Krimikömedie, Polen 2004


Ein sympathischer Gaunerfilm, in dem zwei ungleiche Freunde für einen zwielichtigen Auftraggeber einen echten „Da Vinci“ klauen sollen. Anders als ihre berühmte Schwester im Louvre, die von hunderten Besuchern täglich bewundert wird, führt „Die Dame mit dem Hermelin“ ein ruhiges Leben in einem Krakauer Museum.

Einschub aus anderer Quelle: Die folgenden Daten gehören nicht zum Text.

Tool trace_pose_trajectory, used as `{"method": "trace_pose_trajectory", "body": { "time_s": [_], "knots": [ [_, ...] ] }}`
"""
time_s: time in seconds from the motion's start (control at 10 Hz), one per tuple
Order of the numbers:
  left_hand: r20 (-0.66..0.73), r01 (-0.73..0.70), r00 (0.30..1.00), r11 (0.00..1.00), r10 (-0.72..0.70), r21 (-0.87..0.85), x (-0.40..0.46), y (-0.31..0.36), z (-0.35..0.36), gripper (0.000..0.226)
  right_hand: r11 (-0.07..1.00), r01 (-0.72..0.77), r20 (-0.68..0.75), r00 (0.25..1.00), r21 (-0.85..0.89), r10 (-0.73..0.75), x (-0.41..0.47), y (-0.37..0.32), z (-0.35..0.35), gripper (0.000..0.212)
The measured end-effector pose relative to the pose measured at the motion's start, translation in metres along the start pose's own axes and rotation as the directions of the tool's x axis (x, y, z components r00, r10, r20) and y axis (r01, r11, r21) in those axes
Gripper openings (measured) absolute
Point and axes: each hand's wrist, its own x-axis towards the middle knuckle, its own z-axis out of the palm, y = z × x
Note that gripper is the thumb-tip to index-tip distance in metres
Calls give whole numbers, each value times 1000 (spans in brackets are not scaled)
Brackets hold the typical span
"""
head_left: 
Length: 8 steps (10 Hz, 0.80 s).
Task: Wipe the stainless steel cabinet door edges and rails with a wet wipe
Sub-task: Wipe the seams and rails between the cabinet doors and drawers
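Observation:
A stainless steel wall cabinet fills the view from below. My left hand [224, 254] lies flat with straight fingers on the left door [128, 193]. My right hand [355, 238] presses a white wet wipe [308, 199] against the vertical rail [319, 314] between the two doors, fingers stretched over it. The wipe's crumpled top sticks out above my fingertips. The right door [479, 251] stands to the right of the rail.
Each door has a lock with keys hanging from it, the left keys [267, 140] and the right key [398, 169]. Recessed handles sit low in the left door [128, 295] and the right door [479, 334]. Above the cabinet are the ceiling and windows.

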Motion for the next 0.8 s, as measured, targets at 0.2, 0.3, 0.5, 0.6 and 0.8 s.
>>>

Cuma kommt nach drei Jahren auf Bewährung aus dem Knast, sein Kumpel Julian ist mittlerweile zur Polizei gewechselt und fühlt sich zwischen der Loyalität seinem alten Freund gegenüber und dem Pflichtbewusstsein eines ehrlichen Bürgers hin- und hergerissen. So stimmt er zwar zu, bei dem Diebstahl des Gemäldes dabei zu sein, versucht aber gleichzeitig, die Pläne von Cuma zu durchkreuzen und das wertvolle Bild nicht in die falschen Hände geraten zu lassen. Darum wird eine junge talentierte Fälscherin angeheuert. Der Film bezaubert mit seinem gewollt altmodischen Charme und vielen Krakauansichten.

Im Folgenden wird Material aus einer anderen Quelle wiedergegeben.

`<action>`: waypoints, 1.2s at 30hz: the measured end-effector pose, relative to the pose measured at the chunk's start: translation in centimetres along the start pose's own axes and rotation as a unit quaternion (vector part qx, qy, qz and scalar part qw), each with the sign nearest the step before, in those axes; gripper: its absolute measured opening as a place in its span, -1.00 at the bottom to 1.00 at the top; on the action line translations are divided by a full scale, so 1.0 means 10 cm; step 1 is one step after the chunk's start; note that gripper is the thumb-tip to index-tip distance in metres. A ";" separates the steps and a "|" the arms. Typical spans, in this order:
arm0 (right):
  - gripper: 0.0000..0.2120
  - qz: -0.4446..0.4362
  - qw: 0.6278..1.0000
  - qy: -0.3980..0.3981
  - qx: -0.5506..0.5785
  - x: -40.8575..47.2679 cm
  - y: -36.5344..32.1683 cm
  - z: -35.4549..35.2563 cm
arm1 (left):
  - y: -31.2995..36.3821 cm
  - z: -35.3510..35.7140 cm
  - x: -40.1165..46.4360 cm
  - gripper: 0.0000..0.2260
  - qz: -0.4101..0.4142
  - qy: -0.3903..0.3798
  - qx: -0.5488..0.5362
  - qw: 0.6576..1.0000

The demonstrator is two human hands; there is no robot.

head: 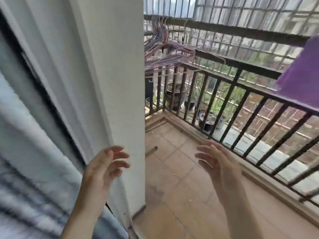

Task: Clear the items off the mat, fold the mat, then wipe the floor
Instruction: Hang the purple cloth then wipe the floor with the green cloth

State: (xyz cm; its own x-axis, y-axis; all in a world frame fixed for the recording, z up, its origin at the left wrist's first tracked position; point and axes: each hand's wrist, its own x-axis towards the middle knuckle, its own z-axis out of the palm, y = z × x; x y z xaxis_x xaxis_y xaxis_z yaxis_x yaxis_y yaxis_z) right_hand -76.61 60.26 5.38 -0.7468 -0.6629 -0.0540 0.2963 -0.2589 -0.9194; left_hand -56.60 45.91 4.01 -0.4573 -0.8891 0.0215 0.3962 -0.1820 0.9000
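Two hands: left hand (101, 168), right hand (215, 163); one purple cloth (300, 73); one hanger bunch (164, 54)

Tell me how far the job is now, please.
No mat shows in this view, so clearing and folding cannot be judged. Both the left hand and the right hand are open and hold nothing, raised over the balcony floor. A purple cloth hangs on the railing. Small scraps lie on the floor tiles, so wiping seems left.

tan tiled floor (186, 200), bare, light debris
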 end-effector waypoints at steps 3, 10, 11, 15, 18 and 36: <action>-0.84 0.044 0.997 -0.071 -0.004 -0.10 0.14 0.20 | 0.07 -0.25 -0.40 -0.80 -0.021 0.095 -0.059 0.994; -0.81 0.152 0.954 -0.257 -0.010 -0.66 0.59 0.90 | 0.43 -0.91 -1.61 -0.73 0.036 0.264 -0.046 0.963; -0.80 0.163 0.945 -0.285 -0.011 -0.76 0.64 1.03 | 0.49 -1.00 -1.77 -0.78 0.049 0.292 -0.046 0.954; -0.62 0.183 0.900 -0.395 -0.025 -1.19 0.82 1.66 | 0.75 -1.40 -2.35 -0.81 0.092 0.403 -0.011 0.911; -0.81 0.208 0.860 -0.466 -0.027 -1.55 0.99 2.14 | 0.89 -1.77 -2.71 -0.75 0.103 0.477 0.008 0.873; -0.77 0.212 0.763 -0.606 -0.081 -3.08 2.16 4.87 | 2.25 -4.03 -3.75 -0.73 0.186 0.588 -0.031 0.787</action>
State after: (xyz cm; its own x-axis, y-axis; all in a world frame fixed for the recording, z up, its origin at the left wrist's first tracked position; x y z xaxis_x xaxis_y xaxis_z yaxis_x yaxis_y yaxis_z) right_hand -18.27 40.89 6.18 0.5231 -0.8508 -0.0502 0.2069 0.1840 -0.9609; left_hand 1.51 58.27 5.88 0.7377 -0.6527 -0.1725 0.3828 0.1940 0.9032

Leonardo da Vincis „Dame mit dem Hermelin“ (54,8 x 40,3 cm, Öl auf Walnussholz, 1488-1490, Museum Narodowe, Sammlung Czartoryski)

Das Porträt „Dame mit dem Hermelin“ zeigt Cecilia Gallerani, die langjährige Geliebte des Herzogs Ludovico Sforza. Der Hermelin im Winterpelz ist ein Symbol der Reinheit.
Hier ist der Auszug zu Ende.